Отдельный интерес представляют надписи правителя Лагаша Уруинимгины (устар. Урукагины), запечатленные на специальных конусах. В них уже зафиксированы масштабные реформы (которые можно назвать контрреформами), а также ситуации отступления от богоустановленных порядков предшественниками Уруинимгины.
Самым знаменитым произведением шумерской (шумеро-аккадской) литературы является эпос о Гильгамеше [Эпос о Гильгамеше, 1961]. Данное легендарное произведение строится вокруг личности, признаваемой большинством специалистов исторической науки, – жреца и военного вождя города Урука, жившего около 2800–2700 гг. до н. э.
Текст памятника передавался длительное время изустно и дошел до нас как сборник разновременных преданий. Несмотря на некоторую противоречивость образа Гильгамеша, это эпическое произведение, как считается, отражает как политико-правовые реалии, так и соответствующие идеалы Древнего Шумера. Можно сказать, что перед нами одно из древнейших сочинений, отразивших концепцию верховной царской власти.
Существовавшая в Шумере система господства-подчинения предстает перед нами во всей ее противоречивости, сочетая в себе автократическое начало, связанное с царской властью, и традиции общинной демократии, длительное время сохранявшиеся в шумерских номах. Причем соотношение деспотического и общинно-демократического начал меняется на протяжении поэмы – сначала юный Гильгамеш, полный буйных сил, угнетает жителей Урука, но под воздействием дружбы с Энкиду отказывается от тиранических методов правления. Еще более зримо двойственный характер власти древнего Урука проявляется в совете, который держит Гильгамеш с городскими старейшинами и народом, когда решается жизненно важный для города вопрос о том, принять ли зависимость от правителя города Киша или оказать ему вооруженное сопротивление. В итоге, заручившись поддержкой народного собрания (а вовсе не старейшин), Гильгамеш возглавляет оборону и не только успешно отражает нападение кишского царя Агги, но и берет его в плен.
Ключевое значение для утверждения идеологии становящейся деспотической системы, развивавшейся в эпоху III династии Ура, имел так называемый «Царский список». В нем (возможно, впервые в человеческой истории) письменно засвидетельствована доктрина сакральности царской власти, воплощенной в особой субстанции – «нам-лугаль». Именно обладание данным свойством харизматического характера, имевшим одновременно материальную и идеальную природу, давало право на власть и в то же время обосновывало ее деспотический характер.

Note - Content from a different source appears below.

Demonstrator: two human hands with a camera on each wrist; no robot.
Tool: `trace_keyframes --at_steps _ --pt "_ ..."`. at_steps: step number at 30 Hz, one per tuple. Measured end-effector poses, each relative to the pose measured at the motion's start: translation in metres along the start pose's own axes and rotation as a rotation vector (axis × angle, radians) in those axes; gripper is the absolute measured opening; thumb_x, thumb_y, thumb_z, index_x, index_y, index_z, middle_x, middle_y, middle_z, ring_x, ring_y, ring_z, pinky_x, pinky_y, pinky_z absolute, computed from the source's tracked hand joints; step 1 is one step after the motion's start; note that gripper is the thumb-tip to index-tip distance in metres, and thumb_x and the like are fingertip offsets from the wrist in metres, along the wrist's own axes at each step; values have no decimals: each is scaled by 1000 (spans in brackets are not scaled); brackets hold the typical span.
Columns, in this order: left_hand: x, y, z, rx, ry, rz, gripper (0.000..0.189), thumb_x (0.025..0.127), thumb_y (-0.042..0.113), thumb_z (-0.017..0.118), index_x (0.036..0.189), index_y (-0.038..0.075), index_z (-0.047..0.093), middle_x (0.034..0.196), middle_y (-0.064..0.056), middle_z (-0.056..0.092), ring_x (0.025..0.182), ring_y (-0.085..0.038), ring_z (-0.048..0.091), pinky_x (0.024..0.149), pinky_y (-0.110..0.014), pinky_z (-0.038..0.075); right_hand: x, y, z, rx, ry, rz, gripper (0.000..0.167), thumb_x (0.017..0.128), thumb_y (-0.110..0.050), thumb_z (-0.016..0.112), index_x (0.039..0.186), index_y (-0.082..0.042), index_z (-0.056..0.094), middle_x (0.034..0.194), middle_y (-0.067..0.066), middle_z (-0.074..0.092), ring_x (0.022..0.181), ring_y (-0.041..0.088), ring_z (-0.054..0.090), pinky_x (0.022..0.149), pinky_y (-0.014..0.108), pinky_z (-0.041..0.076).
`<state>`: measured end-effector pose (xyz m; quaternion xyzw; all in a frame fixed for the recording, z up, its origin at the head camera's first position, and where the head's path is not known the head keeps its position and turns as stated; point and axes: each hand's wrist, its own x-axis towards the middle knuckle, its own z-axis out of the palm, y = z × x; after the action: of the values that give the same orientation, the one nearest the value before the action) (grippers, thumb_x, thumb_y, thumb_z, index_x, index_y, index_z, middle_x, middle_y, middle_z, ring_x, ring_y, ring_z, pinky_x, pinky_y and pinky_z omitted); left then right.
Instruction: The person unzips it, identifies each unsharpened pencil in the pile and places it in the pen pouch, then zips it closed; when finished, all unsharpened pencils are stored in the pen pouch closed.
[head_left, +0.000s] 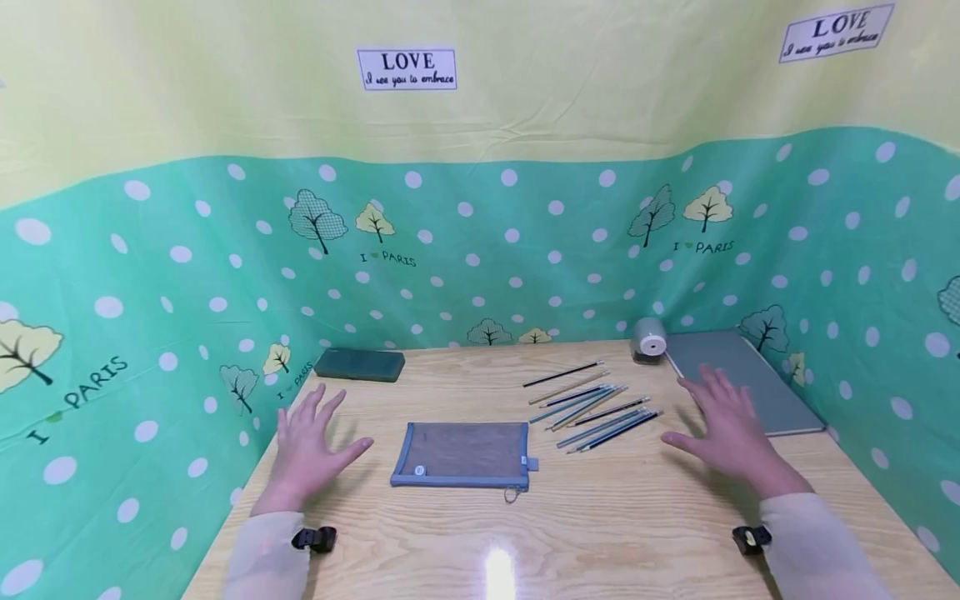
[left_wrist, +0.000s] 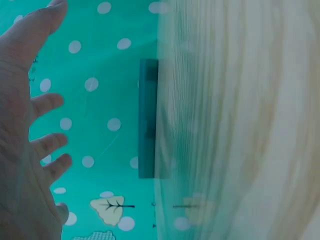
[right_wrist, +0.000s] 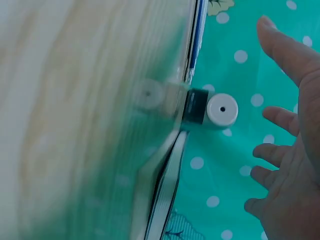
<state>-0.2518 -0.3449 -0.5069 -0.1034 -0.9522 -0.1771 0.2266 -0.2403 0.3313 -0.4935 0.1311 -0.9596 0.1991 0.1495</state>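
My left hand (head_left: 306, 450) hovers over the left side of the table with its fingers spread, holding nothing. Beside it, to the right, lies a blue-edged mesh zip pouch (head_left: 467, 454) with a ring on its zipper. On the other side my right hand (head_left: 723, 429) is raised with spread fingers, also holding nothing, and overlaps the edge of a grey notebook (head_left: 742, 375) in the head view. Between the pouch and my right hand lie several loose pencils (head_left: 600, 408). In the right wrist view the right palm and fingers (right_wrist: 276, 155) show at the right edge.
A dark green case (head_left: 360, 365) lies at the table's back left. At the back right, next to the notebook, stands a small pencil sharpener (head_left: 648, 340) with a white round front. A patterned green and yellow cloth (head_left: 450, 208) walls in the wooden table (head_left: 420, 550) at the back and sides.
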Motion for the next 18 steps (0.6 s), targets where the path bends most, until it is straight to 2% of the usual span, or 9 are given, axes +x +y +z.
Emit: trace_keyframes --at_steps 5,7,12,18 --pt "0 9 3 -51 -45 10 96 82 65 81 155 12 48 164 -24 31 146 -53 30 121 -70 0 9 -11 4 26 -38 -14 97 81 -46 89 153 0 44 162 36 24 150 57 16 120 68 -5" --pt "0 12 4 -78 -63 7 95 83 64 81 155 12 48 165 -23 31 147 -53 29 120 -70 5 13 -16 4 32 -54 -17 94 82 -43 90 152 -1 45 162 34 26 148 57 20 120 71 1" --pt "0 19 7 -153 -123 -16 92 83 64 80 154 13 50 166 -18 32 148 -50 29 114 -73 23 22 -27 7 73 -101 -4 90 83 -38 90 154 -3 45 164 31 27 146 59 23 112 78 17" --pt "-1 25 13 -214 -177 -7 84 85 61 81 146 9 57 160 -18 41 145 -47 36 110 -69 35 30 -42 16 149 -139 -14 87 85 -30 89 155 -4 44 163 29 30 143 58 32 107 76 33"
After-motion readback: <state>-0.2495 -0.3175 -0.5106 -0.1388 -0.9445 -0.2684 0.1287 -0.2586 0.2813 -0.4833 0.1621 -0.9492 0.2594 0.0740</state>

В поздневавилонский период в жанре дидактической литературы, восходящем еще к шумерской эпохе, появляется произведение, которое можно рассматривать как политический трактат, – так называемое «Поучение», адресованное абстрактному правителю. В данном произведении неизвестный автор предпринял попытку наставить монарха в делах государственного управления, отталкиваясь от негативных примеров, связанных с правителями прошлых эпох. Трактат построен как серия предостережений: «Если царь сделает так-то, то случится то-то и то-то». К этому же дидактическому жанру принадлежит еще один памятник политической мысли Междуречья – «Поучение Ахикара», представляющий собой сборник афористических наставлений царского приближенного Ахикара своему племяннику, пытавшемуся погубить своего дядю, но потерпевшему в этом неудачу и выданному родственнику «на воспитание».

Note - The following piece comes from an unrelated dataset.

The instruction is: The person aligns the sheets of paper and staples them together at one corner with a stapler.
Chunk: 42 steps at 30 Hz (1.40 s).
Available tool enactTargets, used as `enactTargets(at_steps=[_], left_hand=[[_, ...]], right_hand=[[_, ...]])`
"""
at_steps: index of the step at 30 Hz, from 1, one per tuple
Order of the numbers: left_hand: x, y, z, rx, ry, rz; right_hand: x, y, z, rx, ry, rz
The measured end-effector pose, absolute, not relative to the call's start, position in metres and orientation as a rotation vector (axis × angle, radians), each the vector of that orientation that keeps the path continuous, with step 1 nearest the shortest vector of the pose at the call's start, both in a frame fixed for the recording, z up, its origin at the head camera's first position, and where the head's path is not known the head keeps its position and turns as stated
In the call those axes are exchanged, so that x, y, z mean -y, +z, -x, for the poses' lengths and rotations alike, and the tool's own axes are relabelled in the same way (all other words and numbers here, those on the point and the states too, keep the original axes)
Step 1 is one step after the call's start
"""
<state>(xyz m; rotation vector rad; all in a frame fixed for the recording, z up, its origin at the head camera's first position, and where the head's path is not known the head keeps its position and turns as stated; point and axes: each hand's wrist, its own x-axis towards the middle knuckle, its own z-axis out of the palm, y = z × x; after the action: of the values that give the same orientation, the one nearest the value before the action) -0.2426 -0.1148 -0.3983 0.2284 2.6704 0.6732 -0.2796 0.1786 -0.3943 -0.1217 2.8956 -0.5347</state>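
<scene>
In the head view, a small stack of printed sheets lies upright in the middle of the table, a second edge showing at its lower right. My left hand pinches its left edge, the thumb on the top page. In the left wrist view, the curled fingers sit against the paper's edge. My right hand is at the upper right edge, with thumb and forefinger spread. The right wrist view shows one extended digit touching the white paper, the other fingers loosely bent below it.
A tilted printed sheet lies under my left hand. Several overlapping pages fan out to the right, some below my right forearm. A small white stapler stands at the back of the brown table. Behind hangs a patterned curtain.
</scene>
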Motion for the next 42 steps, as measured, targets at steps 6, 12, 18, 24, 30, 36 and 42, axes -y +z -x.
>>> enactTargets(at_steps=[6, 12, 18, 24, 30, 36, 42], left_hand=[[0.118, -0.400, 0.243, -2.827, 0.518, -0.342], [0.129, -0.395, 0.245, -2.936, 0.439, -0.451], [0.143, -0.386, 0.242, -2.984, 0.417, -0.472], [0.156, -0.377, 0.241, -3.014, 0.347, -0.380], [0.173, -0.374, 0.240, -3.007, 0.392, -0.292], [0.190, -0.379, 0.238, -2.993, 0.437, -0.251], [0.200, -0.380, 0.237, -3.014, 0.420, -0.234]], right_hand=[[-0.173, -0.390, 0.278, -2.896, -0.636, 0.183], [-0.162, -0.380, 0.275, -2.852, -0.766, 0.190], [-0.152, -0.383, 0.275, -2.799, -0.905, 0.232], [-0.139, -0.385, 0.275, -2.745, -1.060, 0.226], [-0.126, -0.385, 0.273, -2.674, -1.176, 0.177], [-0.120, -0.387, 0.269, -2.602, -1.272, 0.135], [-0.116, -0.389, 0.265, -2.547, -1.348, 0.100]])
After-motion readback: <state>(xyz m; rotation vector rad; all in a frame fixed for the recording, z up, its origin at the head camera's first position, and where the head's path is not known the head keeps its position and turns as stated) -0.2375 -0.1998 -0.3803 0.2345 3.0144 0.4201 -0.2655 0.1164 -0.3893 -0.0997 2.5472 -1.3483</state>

Важным памятником, зафиксировавшим значительные изменения в государственном строе и идеологии, является кодекс вавилонского царя Хаммурапи (1792–1750 до н. э.). Созданное путем завоеваний, Вавилонское царство представляло собой достаточно крупную по тем временам региональную державу. Одной из главных задач принятого при Хаммурапи свода законов было идеологическое конституирование политически единой Месопотамии и, что особенно важно, нового качества царской власти. Во введении к законам провозглашается иерархическая реформа пантеона, во главе которого раз и навсегда ставится бог Мардук, а сам царь провозглашается исполнителем его воли на Земле.

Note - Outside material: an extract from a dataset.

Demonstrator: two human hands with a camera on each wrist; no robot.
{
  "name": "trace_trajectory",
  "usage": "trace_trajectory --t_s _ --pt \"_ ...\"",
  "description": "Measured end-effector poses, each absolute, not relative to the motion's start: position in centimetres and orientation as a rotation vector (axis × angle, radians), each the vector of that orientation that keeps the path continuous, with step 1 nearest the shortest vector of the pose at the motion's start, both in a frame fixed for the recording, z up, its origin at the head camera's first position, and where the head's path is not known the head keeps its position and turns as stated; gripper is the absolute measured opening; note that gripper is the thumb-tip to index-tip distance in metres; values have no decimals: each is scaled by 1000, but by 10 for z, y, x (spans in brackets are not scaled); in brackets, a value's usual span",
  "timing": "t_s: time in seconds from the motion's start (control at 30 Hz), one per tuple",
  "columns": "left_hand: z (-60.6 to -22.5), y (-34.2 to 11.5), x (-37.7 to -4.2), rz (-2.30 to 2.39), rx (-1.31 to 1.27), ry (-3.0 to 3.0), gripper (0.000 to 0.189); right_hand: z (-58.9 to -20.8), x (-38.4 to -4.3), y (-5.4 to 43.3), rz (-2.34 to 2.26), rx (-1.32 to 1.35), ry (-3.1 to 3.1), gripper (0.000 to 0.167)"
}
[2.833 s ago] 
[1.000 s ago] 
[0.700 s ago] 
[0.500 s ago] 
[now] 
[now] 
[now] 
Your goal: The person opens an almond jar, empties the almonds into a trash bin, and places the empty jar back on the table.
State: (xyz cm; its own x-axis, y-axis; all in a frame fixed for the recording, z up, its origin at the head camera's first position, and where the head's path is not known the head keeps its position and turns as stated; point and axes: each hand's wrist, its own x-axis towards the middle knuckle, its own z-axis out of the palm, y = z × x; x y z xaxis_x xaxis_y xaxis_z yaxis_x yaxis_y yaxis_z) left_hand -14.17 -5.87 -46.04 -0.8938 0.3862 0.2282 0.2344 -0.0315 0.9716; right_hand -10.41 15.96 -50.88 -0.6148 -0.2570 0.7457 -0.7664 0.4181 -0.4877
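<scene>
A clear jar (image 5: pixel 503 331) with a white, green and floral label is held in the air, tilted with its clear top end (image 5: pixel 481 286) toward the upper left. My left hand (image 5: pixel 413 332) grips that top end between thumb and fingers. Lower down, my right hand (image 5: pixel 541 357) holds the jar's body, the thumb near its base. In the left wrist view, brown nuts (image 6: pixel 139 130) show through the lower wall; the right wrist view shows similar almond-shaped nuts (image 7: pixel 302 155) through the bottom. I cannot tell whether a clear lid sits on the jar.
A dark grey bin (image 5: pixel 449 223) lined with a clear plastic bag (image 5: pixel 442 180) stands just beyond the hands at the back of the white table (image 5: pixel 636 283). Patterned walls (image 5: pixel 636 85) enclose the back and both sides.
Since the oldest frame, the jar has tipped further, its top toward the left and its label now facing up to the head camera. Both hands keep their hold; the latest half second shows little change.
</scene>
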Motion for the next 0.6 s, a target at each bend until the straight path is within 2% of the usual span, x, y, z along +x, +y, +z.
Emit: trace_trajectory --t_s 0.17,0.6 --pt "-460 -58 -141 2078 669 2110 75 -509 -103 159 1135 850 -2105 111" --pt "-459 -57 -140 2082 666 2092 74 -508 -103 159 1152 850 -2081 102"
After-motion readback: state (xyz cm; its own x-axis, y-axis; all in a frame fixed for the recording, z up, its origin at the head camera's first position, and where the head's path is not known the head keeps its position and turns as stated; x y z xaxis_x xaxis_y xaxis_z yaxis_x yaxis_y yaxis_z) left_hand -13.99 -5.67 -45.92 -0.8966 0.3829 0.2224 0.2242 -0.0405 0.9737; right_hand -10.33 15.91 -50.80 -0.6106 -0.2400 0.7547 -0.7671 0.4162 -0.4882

Далее следует перечисление заслуг царя перед всеми номами его царства, их богами, и тем самым отдельно обосновывается власть над каждым из них. Мы видим, что, несмотря на достаточно длительные традиции деспотической власти в Двуречье, даже могущественный верховный царь должен был идеологически оформлять свое владычество как своего рода личную унию с каждым номом *царства. Само по себе введение в действие кодекса рассматривается как царское благодеяние для всех подданных.